DEV Community

Alexis Kypridemos
Alexis Kypridemos

Posted on

Sort Items in a Directory by Descending Size Using Python, PowerShell, C#, or Go

A simple program to sort all the items in a directory, be they file or folder, by descending size.

Sorting items in a directory by descending size is not as straightforward as you might think, whether you are using a graphical file browser or the command line, because operating systems do not calculate the total size of a directory's contents when browsing a directory tree. This article offers complete working programs to overcome this on most operating systems.

Problem

Perhaps you will find the following familiar:

Whether for work or for personal projects, I like to organize my digital assets by creating a parent directory, let's say one called Projects, and storing all the content for the individual projects in there. If a project is small and doesn't involve a lot of content, I'll use a single file, usually a text file. If a project involves more content, say a text file as well as a couple of screenshots, I'll create a folder for that project and place all the related assets in there. So, from my perspective, the single text file and the folder are equivalent in the sense that each represents a project. The only difference is that the folder represents a bigger project, one with more stuff.

Sometimes I want to see which of my projects is currently the largest, which has the most stuff. This usually happens because I haven't worked on a particular area for some time, so when I come back to it, I want to see which project has the most content. My reasoning being that the project with the most content should be the most complete, and therefore probably the one I should start working on first, as it will be easiest to finish.

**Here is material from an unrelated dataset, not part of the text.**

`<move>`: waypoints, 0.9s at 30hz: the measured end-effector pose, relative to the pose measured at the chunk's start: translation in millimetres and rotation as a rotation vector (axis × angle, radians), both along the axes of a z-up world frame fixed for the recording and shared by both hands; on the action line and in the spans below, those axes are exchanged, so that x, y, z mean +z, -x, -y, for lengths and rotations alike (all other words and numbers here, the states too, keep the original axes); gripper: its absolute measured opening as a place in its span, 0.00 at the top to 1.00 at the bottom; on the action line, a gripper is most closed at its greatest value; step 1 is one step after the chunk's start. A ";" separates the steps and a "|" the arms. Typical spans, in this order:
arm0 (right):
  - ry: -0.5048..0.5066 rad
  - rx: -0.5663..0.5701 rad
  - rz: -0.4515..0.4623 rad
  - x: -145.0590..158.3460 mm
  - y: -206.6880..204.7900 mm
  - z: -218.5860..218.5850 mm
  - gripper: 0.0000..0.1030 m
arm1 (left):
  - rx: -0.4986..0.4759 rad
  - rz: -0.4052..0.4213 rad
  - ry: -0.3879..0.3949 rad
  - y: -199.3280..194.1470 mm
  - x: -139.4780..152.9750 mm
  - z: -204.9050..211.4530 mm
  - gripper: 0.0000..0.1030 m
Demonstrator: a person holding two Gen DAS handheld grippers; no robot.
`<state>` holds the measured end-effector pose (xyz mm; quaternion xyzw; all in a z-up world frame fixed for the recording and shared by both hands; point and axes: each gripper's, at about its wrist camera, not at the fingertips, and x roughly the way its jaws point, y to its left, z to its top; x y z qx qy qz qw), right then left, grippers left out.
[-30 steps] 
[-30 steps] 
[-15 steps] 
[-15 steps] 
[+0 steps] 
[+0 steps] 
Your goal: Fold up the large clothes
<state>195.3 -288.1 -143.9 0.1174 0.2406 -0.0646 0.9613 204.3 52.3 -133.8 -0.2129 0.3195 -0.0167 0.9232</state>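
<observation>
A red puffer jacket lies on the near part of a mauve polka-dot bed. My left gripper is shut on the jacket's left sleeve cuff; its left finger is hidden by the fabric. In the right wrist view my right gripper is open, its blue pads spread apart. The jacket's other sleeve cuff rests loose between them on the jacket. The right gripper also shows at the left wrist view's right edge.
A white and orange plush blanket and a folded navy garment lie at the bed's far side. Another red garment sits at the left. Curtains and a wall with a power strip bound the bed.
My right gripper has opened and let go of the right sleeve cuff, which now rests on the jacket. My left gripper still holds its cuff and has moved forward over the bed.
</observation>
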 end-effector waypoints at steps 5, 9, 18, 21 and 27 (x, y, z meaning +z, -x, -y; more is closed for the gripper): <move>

For example, consider a directory with the following contents:

Name Type Size
Huge Project.txt File 2.6KB
Larger Project Folder 1.07KB
0 - Tiny Project Folder 0KB
Basic Project.txt File 0.36KB
Big Project.txt File 2.11KB

Sorting the above directory by descending size should output:

Huge Project.txt        2.6KB
Big Project.txt         2.11KB
Larger Project          1.07KB
Basic Project.txt       0.36KB
0 - Tiny Project        0KB
Enter fullscreen mode Exit fullscreen mode

However, this is not what we get when we click the Size column header in graphical file browsers on Windows, Mac, and Linux.

Windows

Folder items sorted by size in Windows File Explorer

Windows File Explorer - The files are sorted by descending size, and the folders are displayed underneath, in ascending alphabetical order.

Mac

Folder items sorted by size in MacOS Finder.

MacOS Finder - The directory contents are sorted the same as on Windows.

Linux

Folder items sorted by size in the Ubuntu Files app.

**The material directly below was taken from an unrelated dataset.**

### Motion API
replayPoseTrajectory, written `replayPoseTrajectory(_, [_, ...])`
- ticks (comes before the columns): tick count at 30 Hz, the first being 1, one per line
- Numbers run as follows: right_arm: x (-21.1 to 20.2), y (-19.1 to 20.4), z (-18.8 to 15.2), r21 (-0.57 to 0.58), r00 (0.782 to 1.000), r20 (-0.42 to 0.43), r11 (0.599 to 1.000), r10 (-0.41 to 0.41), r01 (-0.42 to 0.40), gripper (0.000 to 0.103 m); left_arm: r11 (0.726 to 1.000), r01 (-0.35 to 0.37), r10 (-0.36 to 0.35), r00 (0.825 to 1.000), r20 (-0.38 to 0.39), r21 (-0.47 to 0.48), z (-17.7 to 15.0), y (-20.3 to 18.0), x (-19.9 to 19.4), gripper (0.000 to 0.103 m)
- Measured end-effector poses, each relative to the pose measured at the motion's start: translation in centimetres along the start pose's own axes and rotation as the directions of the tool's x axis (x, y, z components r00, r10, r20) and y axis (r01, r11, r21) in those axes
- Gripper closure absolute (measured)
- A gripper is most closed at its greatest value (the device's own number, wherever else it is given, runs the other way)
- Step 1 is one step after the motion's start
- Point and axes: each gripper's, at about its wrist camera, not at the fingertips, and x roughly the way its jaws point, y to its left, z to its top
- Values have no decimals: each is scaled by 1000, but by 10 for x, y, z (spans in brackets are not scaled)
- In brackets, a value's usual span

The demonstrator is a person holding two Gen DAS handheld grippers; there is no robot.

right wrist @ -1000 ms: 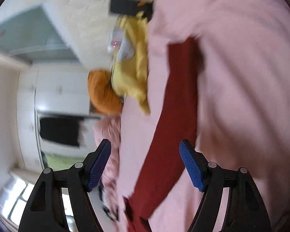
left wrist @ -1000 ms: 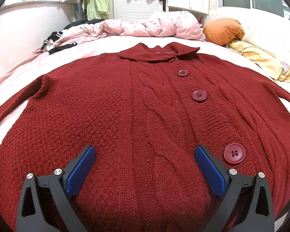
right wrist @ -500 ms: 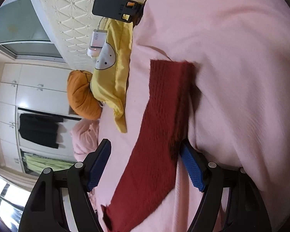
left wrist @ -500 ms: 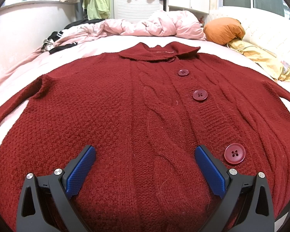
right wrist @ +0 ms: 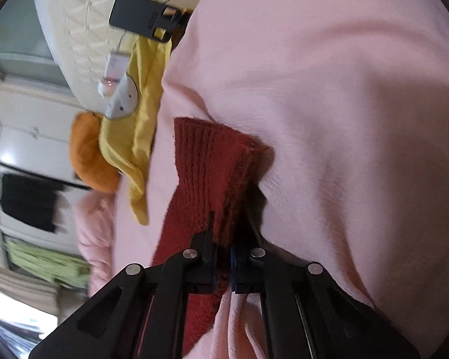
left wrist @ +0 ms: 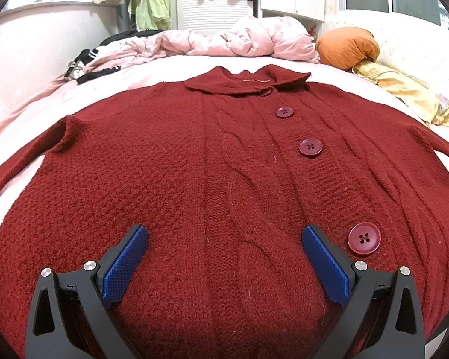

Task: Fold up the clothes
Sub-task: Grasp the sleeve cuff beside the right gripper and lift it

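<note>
- The red cardigan (left wrist: 194,179) lay spread flat, front up and buttoned, across the middle of the bed (left wrist: 30,104), its collar (left wrist: 248,82) toward the far edge where the pink duvet (left wrist: 239,42) was bunched.
- The left gripper (left wrist: 224,257) hovered low over the cardigan's hem at the near edge of the bed, its jaws released and spread wide, the blue pads (left wrist: 125,264) apart with only knit between them and nothing pinched.
- Three buttons ran down the front; the nearest button (left wrist: 364,238) sat just beside the right-hand pad of that gripper.
- One sleeve (left wrist: 18,161) trailed off toward the left edge of the bed, lying flat on the pink sheet.
- Over on the right side, the right gripper (right wrist: 223,264) was clenched on the cardigan's other sleeve (right wrist: 206,173), the jaws pressed together with red knit squeezed between them.
- That sleeve's ribbed cuff end stuck out beyond the jaws, folded along its length over the pink sheet (right wrist: 344,119).
- Toward the head corner of the bed sat an orange cushion (left wrist: 345,48) with a yellow cloth (left wrist: 404,89) touching it.
- A black device (right wrist: 140,19) and a small white gadget (right wrist: 113,71) rested by the yellow cloth near the quilted headboard (right wrist: 74,24).
- The right wrist view was blurred at its left side.
</note>
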Motion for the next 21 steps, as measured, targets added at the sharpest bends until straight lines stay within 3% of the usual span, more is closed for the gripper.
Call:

Linux (Ubuntu) Files app - The folders and files are sorted correctly, but individually; folders first, then files. So the item that appears first on the list is not actually the largest item in the directory.

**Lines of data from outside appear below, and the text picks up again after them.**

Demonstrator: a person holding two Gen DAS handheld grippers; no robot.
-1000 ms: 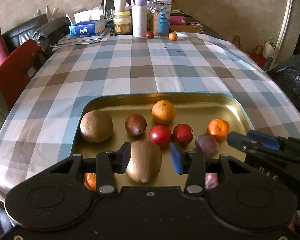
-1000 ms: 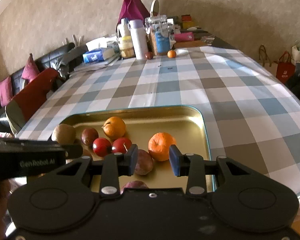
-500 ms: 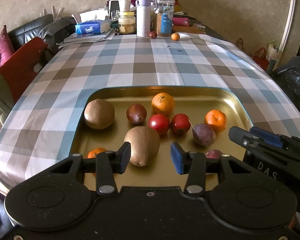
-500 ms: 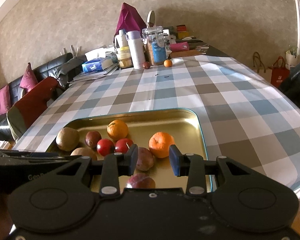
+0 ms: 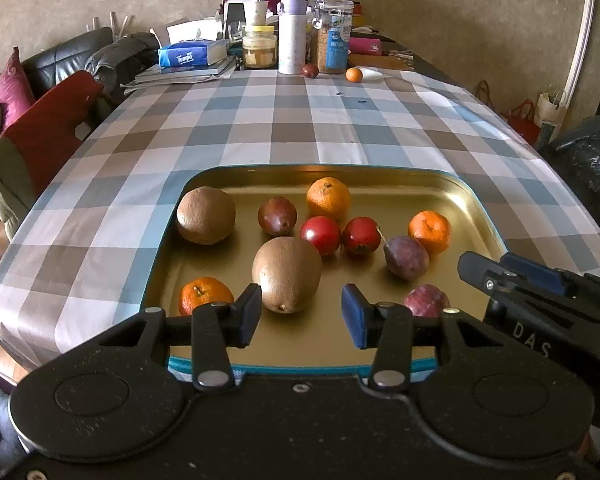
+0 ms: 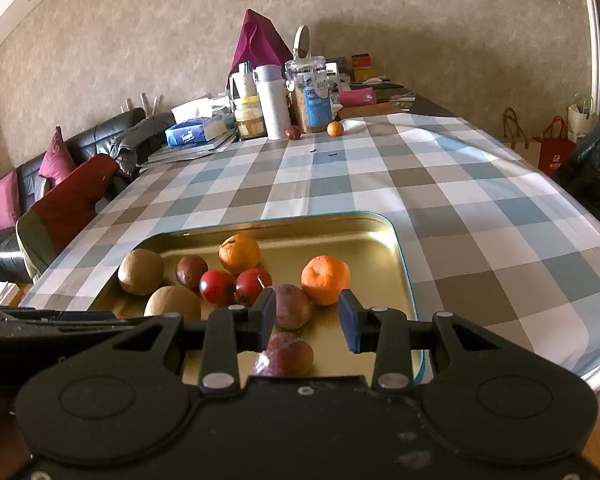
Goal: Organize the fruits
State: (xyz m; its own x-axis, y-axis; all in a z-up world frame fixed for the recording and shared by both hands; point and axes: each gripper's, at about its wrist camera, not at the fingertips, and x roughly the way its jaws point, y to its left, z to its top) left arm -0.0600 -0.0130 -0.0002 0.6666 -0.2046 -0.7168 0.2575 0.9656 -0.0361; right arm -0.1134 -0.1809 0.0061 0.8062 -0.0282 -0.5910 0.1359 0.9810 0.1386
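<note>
On the checked-cloth worktop (image 5: 300, 128) sits a gold metal tray with a teal rim (image 5: 480, 208) holding the fruits. The large brown oval kiwi (image 5: 287, 274) lies just ahead of the left tongs (image 5: 302, 316), long axis pointing towards them (slightly left of centre). Both left and right tongs (image 6: 307, 320) stand apart, empty; the left is nearer.

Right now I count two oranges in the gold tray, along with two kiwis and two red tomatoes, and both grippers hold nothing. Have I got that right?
Not quite: the gold tray holds three oranges, not two. The left wrist view shows one at the back, one on the right and one at the near left corner. The rest stands: two kiwis, two red tomatoes, and the left gripper and right gripper hold nothing.
</note>
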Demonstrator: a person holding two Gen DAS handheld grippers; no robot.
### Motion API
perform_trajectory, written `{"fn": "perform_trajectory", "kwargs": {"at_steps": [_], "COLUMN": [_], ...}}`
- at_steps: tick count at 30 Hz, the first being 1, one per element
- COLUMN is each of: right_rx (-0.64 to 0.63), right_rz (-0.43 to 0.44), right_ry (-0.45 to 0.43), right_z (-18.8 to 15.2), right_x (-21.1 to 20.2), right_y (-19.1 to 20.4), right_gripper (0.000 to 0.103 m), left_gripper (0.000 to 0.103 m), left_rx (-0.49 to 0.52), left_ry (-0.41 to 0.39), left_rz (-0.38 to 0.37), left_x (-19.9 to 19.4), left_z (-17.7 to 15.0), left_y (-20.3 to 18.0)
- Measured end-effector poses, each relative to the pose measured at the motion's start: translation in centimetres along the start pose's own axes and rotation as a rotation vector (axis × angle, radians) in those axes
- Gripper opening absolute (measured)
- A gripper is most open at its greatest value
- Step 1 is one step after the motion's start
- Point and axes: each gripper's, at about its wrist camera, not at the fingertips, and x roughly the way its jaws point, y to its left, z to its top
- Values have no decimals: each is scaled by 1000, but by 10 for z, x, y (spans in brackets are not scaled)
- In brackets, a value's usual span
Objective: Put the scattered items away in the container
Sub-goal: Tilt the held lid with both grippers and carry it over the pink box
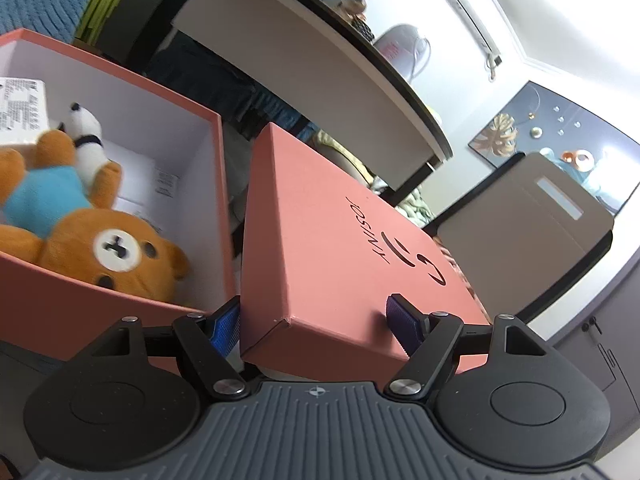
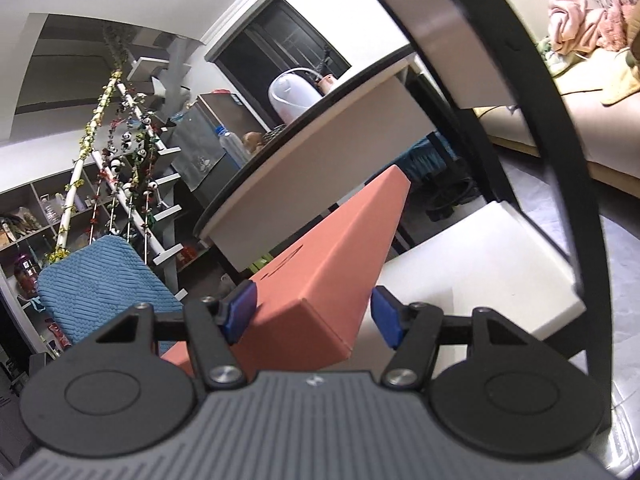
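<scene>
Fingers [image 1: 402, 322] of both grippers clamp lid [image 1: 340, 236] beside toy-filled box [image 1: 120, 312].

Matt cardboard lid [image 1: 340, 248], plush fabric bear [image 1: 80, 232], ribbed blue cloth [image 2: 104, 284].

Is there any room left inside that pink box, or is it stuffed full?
Bare room shows in the box at its far corner, between the white inner walls and the plush bear. The bear, a small white plush and a white carton crowd the rest. The lid sits between both tools, beside the box.
</scene>
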Motion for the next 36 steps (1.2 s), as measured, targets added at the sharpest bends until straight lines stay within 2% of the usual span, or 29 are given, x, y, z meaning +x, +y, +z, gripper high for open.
{"fn": "perform_trajectory", "kwargs": {"at_steps": [6,17,27,32,36], "right_rx": [-5,-5,-22,-34,-15], "right_rz": [41,127,179,189,195], "right_ry": [30,105,173,224,234], "right_z": [-7,-31,-63,-85,-95], "right_x": [28,106,170,192,203], "right_y": [19,65,98,108,109], "right_gripper": [63,63,64,64,65], "left_gripper": [79,79,79,79,79], "left_rx": [-15,-65,-144,-152,-142], "left_ry": [-49,-142,-147,-151,-165], "left_rz": [31,125,200,246,248], "left_x": [-26,-76,-107,-113,-113], "left_z": [12,39,55,62,62], "left_y": [17,68,117,137,141]}}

Using the command line provides output that is somewhat closer to the desired one, but still not entirely correct:

Windows

dir /b /o:-d

Output:

Larger Project
0 - Tiny Project
Huge Project.txt
Big Project.txt
Basic Project.txt

Enter fullscreen mode Exit fullscreen mode

Mac and Linux

There are various command combinations for directory content sorting on UNIX-based systems such as Mac and Linux. Most involve using du, sort, and ls. Other examples I found online threw find and grep into the mix as well.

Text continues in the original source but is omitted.